Not your typical night

Why was tonight different than any other night?

1. Brent totalled his car tonight when someone slammed into him while getting on the freeway. Thankfully no one was hurt, but his car is not doing so hot.
2. The guy who hit Brent (totally his fault, not Brent's) has expired insurance. It's a company car, though, so it should (hopefully) get paid for either way.
3. Brent came home, armed with these:
Awwww
to celebrate the 7-year anniversary of our first date! He had picked the flowers up before the accident happened.
4. We celebrated our anniversary at one of our favorite restaurants, Versailles. Mmmm...Cuban food!
5. After dinner, I was blocked in by a mini-van that refused to move. I managed to squeeze by and Brent heard the driver talking smack because I had honked at him. In a very non-Nanette way, I rolled down my window and yelled, "Asshole!" Brent gets a kick out of my very, very seldom roadrage because it's the antithesis of my typical cheery self. He says it's funny to see me wrapped in my mental coccoon that enables me to confront asshats. (Note: I'm highly aware of the crazies out there who are apt to pull a gun on my confrontational ass, so rest assured that I rarely pull stunts like that.)
6. Don't ask me how, but tonight I came across this. And I was literally in tears. It was the bottom right one that put me over the edge.

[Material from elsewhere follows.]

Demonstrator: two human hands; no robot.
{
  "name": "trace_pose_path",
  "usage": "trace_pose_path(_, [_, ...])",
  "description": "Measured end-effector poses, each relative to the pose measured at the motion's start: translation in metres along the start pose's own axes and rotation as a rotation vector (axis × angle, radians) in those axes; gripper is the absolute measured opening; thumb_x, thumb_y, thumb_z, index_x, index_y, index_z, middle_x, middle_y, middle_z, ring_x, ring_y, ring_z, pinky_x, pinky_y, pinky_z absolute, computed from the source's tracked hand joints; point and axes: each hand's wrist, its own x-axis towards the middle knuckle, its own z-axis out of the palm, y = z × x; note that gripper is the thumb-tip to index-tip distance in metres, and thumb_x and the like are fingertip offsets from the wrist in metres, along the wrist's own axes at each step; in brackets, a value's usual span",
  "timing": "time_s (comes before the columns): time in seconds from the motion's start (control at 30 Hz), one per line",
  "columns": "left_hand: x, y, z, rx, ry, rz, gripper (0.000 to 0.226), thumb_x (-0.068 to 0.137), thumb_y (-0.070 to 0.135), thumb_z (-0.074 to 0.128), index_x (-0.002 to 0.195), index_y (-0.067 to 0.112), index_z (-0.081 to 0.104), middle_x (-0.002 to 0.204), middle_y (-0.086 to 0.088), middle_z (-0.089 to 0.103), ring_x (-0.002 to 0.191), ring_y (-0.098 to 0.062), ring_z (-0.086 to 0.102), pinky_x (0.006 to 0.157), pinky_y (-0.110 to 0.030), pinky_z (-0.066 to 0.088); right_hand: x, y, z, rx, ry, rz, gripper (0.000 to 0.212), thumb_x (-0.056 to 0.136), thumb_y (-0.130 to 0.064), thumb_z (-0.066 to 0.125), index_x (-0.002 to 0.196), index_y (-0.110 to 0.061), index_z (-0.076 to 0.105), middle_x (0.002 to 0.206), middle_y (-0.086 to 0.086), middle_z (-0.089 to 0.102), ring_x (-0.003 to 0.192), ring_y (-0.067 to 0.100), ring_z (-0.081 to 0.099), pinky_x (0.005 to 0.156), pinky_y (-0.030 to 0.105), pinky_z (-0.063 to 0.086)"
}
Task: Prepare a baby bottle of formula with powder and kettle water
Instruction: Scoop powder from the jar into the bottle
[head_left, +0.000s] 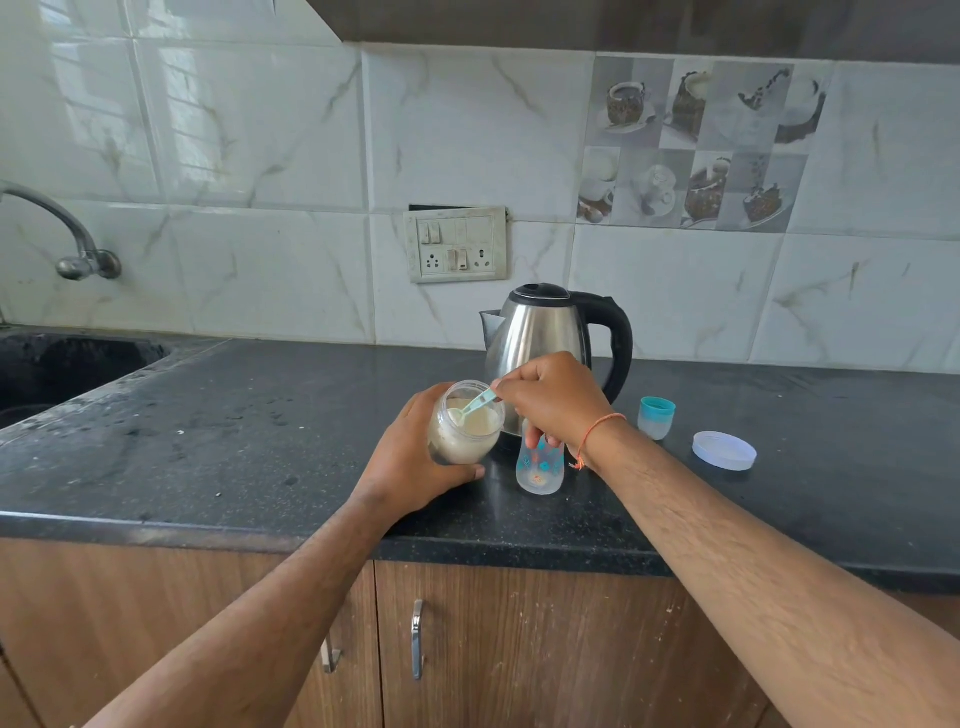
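Left hand grips the tilted powder jar while right hand pinches the scoop dipped inside

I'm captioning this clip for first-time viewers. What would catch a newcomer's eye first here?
The two hands at the counter's middle: the left hand grips a tilted powder jar while the right hand dips a small scoop into it. Just below stands the open baby bottle, and behind them the steel kettle against the tiled wall.
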Motion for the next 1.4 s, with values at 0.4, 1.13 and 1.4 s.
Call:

"If I saw myself dressed like that, I'd have to kick my own ass." - Happy Gilmore

Cinematic Endeavors

This weekend we saw the new X-Men movie. I enjoyed all the new characters they introduced and, of course, Hugh Jackman as Wolverine. I love the X-Men series of films and was pretty entertained by this offering, but this one left me with more questions than I would have liked. "Couldn't they have....?" "But what about that guy's powers? They should have..." Those questions don't stop me from recommending that you see the film IF you're an X-Men fan. And as Jodi thankfully pointed out before I saw the film, stay around for the scene that rolls after the credits end.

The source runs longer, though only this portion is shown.